My eyes blink several times and the blur that they reveal lingers longer than it usually takes to blend into clarity. I’m not sure exactly what it is that’s caused me to wake up, as all five of my senses are flared to levels that my tired mind is unable to fully comprehend. Only a moment or two pass before I’m fully awake, but I become aware of each feeling in a very specific order. Our farewell drink is beginning to strike revenge, as while asleep my tongue had settled like a dozing beached dad made into a mermaid sculpture; peaceful at first, but once disturbed sending a cascade of dryly compact sand directly onto each of my taste buds. I can feel the floor below me rocking like the proverbial casbah and turning my fragile stomach. From this I ascertain that we must still be at sea. The lights are on and harsh with the industrial glow only low cost accommodation can provide and this makes my waking up only the more disorienting. On the hangover scale I’m hitting a modest six at most – not enough to wake me up. Something else is afoot here. My ears and nose are yet to come around, but its these that will play the biggest part in setting the tone for the rest of my day.

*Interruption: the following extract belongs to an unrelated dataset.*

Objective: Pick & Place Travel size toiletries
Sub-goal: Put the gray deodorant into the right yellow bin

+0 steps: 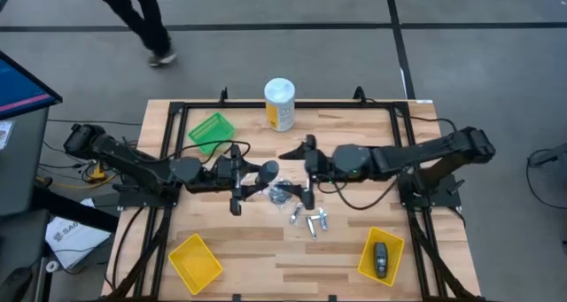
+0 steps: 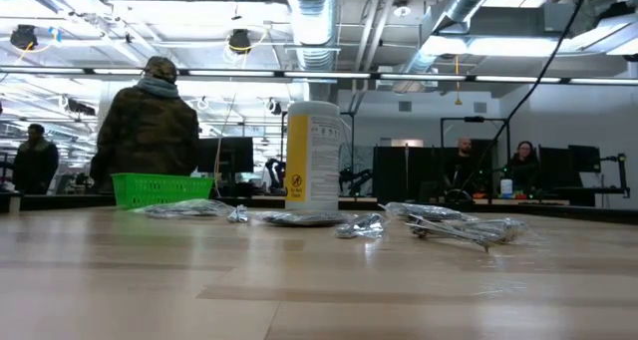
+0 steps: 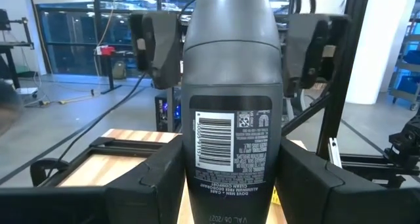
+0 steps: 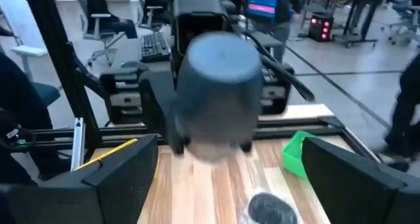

Billie’s waking experience has undoubtedly been worse than mine; not even able to stir before ending up head in the bowl of a toilet she can’t climb out of long enough to flush. A morally complex and unbalanced mix of concern for my new travel partner’s wellbeing and utter, utter relief that I am on the top bunk washes over me. I climb down the ladder and choose my footing very carefully before priming my hands for holding back hair.

Day 1 of 273 isn’t a start as we meant to go on.

Our first 24 hours in the Netherlands could easily have ended with a quick return voyage. After eventually falling back to sleep, we woke again 4 minutes before we needed to leave the boat and threw everything we owned back into our backpacks to run back to shore. Not only was it becoming clear that even the most diluted guess at how much a person needs for a nine month adventure is bloody heavy when you’re carrying it everywhere, but I was in danger of losing Billie completely as her face blended into the emerald hoodie she was wearing. We were tired, dehydrated and generally disillusioned with what was supposed to be the beginning of a lifestyle change for the good. With only a tentative bread roll to settle the stomach and a small bottle of water for sustenance, we dragged our aching limbs across Rotterdam in several short stints, each very necessary stop positively disguised as a “nice little sit down” with a stiff upper lip, before passing out as soon as our heads hit the hotel pillow. We’d made it. Just.

Three weeks later and, while it hasn’t always been plain sailing, thankfully the waters have calmed considerably. We forced ourselves back out that first night into our borough of Rotterdam and were reminded of the reasons why we doing what we’re doing. The city is littered with posters which read:

“Take a picture of Rotterdam’s skyline today, for it won’t be the same tomorrow.”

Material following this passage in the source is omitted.